火事場泥棒と蔑まれても黒川氏を検事総長にしたい安倍官邸の魂胆

 

もともと、安倍首相個人の疑惑に端を発している。「桜を見る会」の問題点が国会で指摘され、公選法や政治資金規正法違反の疑いで東京地検に告発状が提出されたことから、昨年12月になって、突如として黒川氏を定年延長させる案が持ち上がった。

黒川氏は法務省の官房長や事務次官だったころから、検察と官邸の間で立ち回り、特捜が本格捜査を始めたら政権にダメージを及ぼしそうな事件にストップをかけてきた。

たとえば、後援会観劇ツアーで有権者を買収した小渕優子・元経産大臣、URへの口利きで現金を受け取った甘利明・元経済再生担当大臣。明白な証拠がそろっているこの二人の事件を潰したのは、当時は法務省の官房長だった黒川氏といわれる。

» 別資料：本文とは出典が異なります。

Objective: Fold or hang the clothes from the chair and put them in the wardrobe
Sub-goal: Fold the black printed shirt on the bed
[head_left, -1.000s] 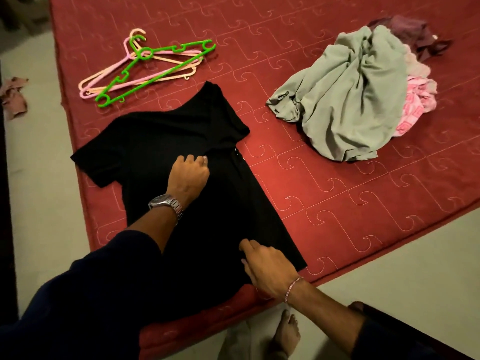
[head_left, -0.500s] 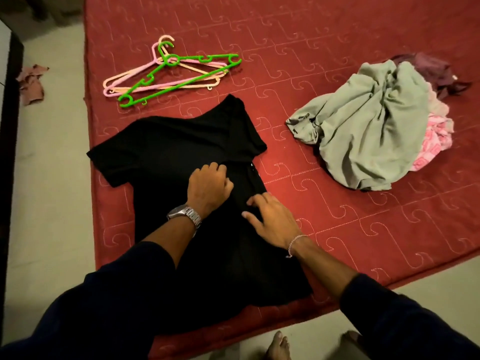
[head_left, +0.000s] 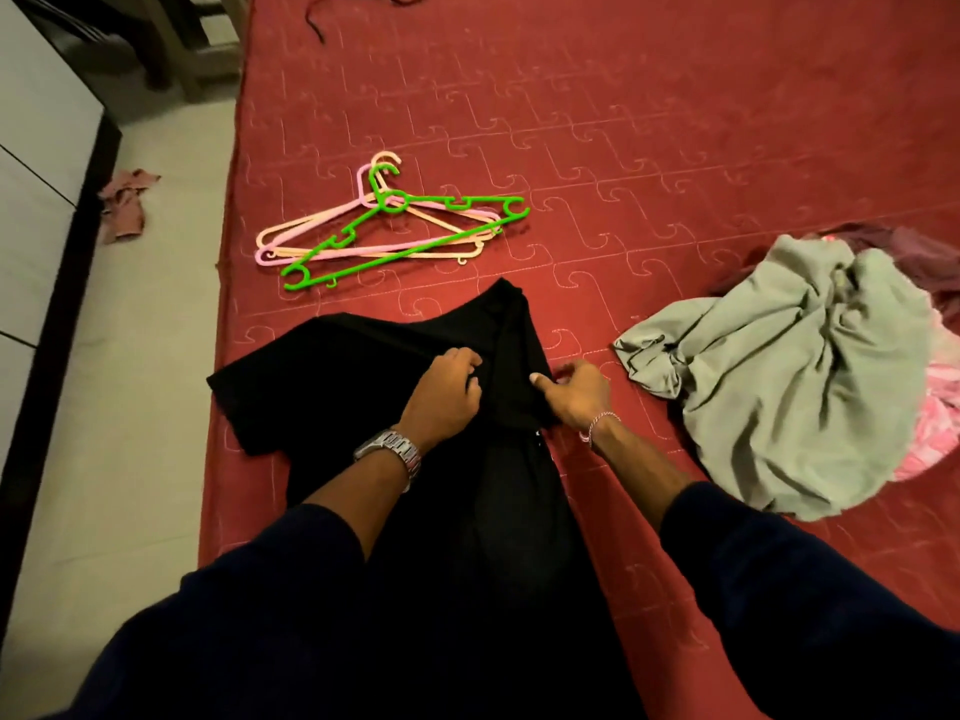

これらの“実績”を、安倍首相は評価していた。余人をもって代えがたい、と思っていたのだろう。

ところが、現行の検察庁法では、検事総長以外の検察官は63歳に達したら退官しなければならない。1957年2月8日生まれの黒川氏の退官日は今年2月8日だったが、法律に従ってやめられては、検察に対する官邸の切り札を失ってしまう。

そこで、検察庁法に規定がないにもかかわらず、国家公務員法の「定年延長」をむりやり黒川氏に適用し、今年1月31日、「黒川東京高検検事長の勤務を今年8月7日までとする」という前代未聞の閣議決定をしたのである。

現検事総長、稲田伸夫氏は今年7月に在任2年を迎え、慣例では退任時期にあたる。黒川氏の勤務を8月まで延長すれば、稲田氏の後釜に黒川氏を据えることが可能になる。晴れて検事総長となったなら、黒川氏は、その恩に報いるため、安倍政権の安泰のために全力を尽くすはず、というのが官邸の胸算用であろう。

周知のとおり、この定年延長問題については、国会で激しい議論が交わされた。そのなかで、人事院がこれまで「検察庁法に定年の規定がある検察官には、国家公務員法の定年制は適用されない」としてきたことが明らかになり、閣議決定の違法性が問われる事態となった。

窮地を脱するために安倍首相は2月13日の本会議でこう述べた。

「検察官も一般職の国家公務員であるため…勤務延長については国家公務員法が適用されると、解釈することとした」

立法時の精神を無視するお得意の「解釈変更」をまたも、やってのけたのである。

今回の検察庁法改正案は、そのような無理筋の「解釈変更」を塗り替え、正当な法律として固めて、後々文句を蒸し返されないようにするのが目的と思われるが、その法案の提出方法がこれまた姑息である。

第二次安倍政権になって以来、複数の内閣提出法律案を束ねて一本の法律案として提出する「束ね法案」が目立っている。この検察庁法改正案も、国家公務員法改正案として「束ね」られた。

いわくつきの検察定年問題を国家公務員法改正案のなかに紛れ込ませ、コロナによる混乱に乗じて、さっさと通過させてしまおうという魂胆がありありだ。

案の定、改正案の審議が始まった5月8日の衆議院内閣委員会は、黒川問題で追及され続けた森まさこ法務大臣の出席を与党側が拒み、野党が反発するという波乱のスタートとなった。

いかに内閣委員会の場とはいえ、検察庁法改正については当事者である法務大臣が出席しないというのはどうみても異常である。それなら、内閣委員会と法務委員会の合同開催とし、森大臣を出席させよ、という野党の意見にも、与党はまったく聞く耳を持たない。